You are viewing a plain text version of this content. The canonical link for it is here.
Posted to dev@zookeeper.apache.org by "Andor Molnar (JIRA)" <ji...@apache.org> on 2018/04/18 19:28:00 UTC

[jira] [Comment Edited] (ZOOKEEPER-3018) Ephemeral node not deleted after session is gone

    [ https://issues.apache.org/jira/browse/ZOOKEEPER-3018?page=com.atlassian.jira.plugin.system.issuetabpanels:comment-tabpanel&focusedCommentId=16443067#comment-16443067 ] 

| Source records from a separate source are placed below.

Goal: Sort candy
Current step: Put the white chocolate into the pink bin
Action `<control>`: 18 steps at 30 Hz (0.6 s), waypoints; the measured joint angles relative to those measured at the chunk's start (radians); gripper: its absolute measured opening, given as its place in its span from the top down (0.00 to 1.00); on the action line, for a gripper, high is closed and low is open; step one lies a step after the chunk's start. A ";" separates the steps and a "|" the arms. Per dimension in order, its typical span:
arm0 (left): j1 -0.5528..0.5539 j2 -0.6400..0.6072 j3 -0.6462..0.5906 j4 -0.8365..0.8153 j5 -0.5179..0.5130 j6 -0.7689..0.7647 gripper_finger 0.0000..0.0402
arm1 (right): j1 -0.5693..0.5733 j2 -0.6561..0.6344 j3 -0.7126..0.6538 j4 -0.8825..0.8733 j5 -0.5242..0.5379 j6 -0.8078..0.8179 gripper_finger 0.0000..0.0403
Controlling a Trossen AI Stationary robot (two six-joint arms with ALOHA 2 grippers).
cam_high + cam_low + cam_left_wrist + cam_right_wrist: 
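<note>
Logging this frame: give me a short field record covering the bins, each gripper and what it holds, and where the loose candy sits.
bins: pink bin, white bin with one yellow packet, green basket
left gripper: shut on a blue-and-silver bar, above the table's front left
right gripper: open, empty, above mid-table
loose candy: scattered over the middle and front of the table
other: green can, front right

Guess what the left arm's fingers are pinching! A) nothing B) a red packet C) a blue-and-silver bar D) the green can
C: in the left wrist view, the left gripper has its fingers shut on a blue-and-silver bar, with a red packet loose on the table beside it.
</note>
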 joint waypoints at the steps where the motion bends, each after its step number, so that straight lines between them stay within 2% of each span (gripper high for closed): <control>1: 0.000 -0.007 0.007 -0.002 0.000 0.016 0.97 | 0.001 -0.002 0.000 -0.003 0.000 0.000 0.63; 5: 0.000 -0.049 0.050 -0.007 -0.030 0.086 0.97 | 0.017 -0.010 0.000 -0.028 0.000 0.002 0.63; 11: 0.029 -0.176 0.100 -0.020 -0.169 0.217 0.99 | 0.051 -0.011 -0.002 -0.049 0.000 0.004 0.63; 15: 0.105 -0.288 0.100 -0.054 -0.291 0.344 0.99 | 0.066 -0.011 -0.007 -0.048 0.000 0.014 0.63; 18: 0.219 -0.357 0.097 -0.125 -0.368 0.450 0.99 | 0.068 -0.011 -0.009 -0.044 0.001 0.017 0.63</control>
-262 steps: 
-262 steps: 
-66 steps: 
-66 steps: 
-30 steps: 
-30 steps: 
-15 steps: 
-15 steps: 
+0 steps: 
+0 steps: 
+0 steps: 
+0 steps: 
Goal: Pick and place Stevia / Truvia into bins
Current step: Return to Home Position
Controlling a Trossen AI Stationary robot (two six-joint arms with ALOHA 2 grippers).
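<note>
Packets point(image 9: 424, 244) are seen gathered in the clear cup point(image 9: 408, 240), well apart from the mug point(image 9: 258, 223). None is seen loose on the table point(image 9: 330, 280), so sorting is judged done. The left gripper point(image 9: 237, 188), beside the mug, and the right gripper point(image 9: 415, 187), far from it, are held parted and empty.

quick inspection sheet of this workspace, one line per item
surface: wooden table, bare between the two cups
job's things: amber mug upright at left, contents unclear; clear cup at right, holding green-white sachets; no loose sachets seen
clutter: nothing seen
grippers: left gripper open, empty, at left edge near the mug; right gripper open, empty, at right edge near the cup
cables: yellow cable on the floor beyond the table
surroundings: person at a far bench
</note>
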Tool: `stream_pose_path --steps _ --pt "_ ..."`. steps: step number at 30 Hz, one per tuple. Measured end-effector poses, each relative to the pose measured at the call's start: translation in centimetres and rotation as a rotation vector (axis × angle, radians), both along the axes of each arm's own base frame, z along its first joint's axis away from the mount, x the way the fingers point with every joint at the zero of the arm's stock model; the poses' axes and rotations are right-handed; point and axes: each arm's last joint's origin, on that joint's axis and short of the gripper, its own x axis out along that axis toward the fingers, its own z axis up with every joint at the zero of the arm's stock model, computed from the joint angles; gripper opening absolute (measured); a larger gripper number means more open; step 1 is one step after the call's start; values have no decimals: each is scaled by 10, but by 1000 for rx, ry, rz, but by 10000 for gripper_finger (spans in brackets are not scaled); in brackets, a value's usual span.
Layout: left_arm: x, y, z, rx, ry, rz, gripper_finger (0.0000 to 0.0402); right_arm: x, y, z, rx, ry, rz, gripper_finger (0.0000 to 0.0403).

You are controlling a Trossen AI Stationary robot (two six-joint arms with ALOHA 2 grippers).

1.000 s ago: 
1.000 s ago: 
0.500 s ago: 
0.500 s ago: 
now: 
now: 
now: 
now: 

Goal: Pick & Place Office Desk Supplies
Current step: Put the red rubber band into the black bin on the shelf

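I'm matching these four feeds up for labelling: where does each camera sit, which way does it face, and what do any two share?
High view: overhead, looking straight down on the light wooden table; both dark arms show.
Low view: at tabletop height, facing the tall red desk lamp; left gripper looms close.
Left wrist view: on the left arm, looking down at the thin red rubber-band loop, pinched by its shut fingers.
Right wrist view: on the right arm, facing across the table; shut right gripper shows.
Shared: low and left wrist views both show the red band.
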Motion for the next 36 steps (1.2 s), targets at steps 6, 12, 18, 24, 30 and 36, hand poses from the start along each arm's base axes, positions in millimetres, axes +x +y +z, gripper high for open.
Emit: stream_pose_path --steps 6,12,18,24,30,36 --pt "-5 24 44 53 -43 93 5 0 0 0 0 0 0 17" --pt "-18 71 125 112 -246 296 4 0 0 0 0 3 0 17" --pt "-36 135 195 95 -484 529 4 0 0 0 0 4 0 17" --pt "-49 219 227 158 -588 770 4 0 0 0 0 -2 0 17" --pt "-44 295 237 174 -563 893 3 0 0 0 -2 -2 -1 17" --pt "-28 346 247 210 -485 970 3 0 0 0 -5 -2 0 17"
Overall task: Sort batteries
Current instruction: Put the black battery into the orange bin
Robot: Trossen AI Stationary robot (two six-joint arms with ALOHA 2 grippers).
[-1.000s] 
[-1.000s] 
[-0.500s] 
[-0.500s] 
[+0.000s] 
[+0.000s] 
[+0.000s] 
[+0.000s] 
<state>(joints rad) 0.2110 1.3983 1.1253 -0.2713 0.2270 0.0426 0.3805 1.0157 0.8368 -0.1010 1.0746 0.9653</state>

Andor Molnar edited comment on ZOOKEEPER-3018 at 4/18/18 7:27 PM:
------------------------------------------------------------------

[~danielchan]

Do you see the same behaviour on your servers? e.g. new leader election around session expiration

...or there's no sign of session expiration in the logs at all?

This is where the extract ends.